• **WHAT TO DO**: Transcribe the listing below only from the line with "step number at" up to and including the line with "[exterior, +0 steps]".

── INFORMATION PROVIDED

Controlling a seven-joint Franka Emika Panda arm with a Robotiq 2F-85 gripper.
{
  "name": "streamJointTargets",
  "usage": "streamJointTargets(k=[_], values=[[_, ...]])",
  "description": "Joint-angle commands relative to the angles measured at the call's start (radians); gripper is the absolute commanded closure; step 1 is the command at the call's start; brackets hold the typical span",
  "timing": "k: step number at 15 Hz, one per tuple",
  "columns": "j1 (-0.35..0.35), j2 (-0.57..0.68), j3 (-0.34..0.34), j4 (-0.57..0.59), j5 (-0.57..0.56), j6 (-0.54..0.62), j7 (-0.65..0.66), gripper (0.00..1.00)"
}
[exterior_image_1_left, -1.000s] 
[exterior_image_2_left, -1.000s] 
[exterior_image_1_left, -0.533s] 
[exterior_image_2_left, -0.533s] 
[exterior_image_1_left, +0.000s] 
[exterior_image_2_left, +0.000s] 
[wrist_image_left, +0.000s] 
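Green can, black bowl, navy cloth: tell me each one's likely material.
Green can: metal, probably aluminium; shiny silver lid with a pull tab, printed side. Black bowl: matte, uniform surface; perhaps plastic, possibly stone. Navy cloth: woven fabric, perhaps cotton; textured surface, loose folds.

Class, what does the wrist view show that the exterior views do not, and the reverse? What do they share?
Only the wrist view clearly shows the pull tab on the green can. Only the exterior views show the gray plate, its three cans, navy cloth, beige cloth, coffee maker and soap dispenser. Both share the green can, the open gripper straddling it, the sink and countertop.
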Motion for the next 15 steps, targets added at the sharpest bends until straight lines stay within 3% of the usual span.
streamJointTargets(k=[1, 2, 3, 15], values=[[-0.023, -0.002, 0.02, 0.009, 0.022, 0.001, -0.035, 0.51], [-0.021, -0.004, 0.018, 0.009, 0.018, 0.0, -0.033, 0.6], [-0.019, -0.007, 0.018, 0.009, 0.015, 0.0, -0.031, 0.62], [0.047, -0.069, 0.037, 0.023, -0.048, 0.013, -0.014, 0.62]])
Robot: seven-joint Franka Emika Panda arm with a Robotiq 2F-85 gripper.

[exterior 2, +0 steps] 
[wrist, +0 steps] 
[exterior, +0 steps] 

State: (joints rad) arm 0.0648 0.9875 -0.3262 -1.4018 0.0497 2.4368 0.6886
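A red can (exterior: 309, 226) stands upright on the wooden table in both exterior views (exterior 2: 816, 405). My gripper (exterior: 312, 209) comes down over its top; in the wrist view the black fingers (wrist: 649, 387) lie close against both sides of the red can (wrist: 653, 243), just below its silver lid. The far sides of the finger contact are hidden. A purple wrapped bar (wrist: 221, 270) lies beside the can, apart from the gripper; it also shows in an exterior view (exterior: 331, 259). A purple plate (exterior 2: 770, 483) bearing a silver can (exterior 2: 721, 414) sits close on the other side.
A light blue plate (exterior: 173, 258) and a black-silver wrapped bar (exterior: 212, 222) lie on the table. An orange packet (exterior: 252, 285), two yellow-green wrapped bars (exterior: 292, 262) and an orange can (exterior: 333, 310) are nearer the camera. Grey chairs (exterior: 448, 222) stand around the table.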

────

• **OUTPUT BELOW**:
  "timing": "k: step number at 15 Hz, one per tuple",
  "columns": "j1 (-0.35..0.35), j2 (-0.57..0.68), j3 (-0.34..0.34), j4 (-0.57..0.59), j5 (-0.57..0.56), j6 (-0.54..0.62), j7 (-0.65..0.66), gripper (0.00..1.00)"
}
[exterior_image_1_left, -1.000s] 
[exterior_image_2_left, -1.000s] 
[exterior_image_1_left, -0.533s] 
[exterior_image_2_left, -0.533s] 
[exterior_image_1_left, +0.000s] 
[exterior_image_2_left, +0.000s] 
[wrist_image_left, +0.000s] 
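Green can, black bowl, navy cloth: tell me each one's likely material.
Green can: metal, probably aluminium; shiny silver lid with a pull tab, printed side. Black bowl: matte, uniform surface; perhaps plastic, possibly stone. Navy cloth: woven fabric, perhaps cotton; textured surface, loose folds.

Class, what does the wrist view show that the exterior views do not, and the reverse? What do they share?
Only the wrist view clearly shows the pull tab on the green can. Only the exterior views show the gray plate, its three cans, navy cloth, beige cloth, coffee maker and soap dispenser. Both share the green can, the open gripper straddling it, the sink and countertop.
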Motion for the next 15 steps, targets added at the sharpest bends until straight lines stay within 3% of the usual span.
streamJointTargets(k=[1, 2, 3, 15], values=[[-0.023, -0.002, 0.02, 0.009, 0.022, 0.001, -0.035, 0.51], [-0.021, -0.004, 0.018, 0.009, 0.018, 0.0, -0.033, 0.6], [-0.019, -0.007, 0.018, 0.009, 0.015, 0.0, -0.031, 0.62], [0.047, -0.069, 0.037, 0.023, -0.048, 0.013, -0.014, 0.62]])
Robot: seven-joint Franka Emika Panda arm with a Robotiq 2F-85 gripper.

[exterior 2, +0 steps] 
[wrist, +0 steps] 
[exterior, +0 steps] 

No further output is required for this exercise.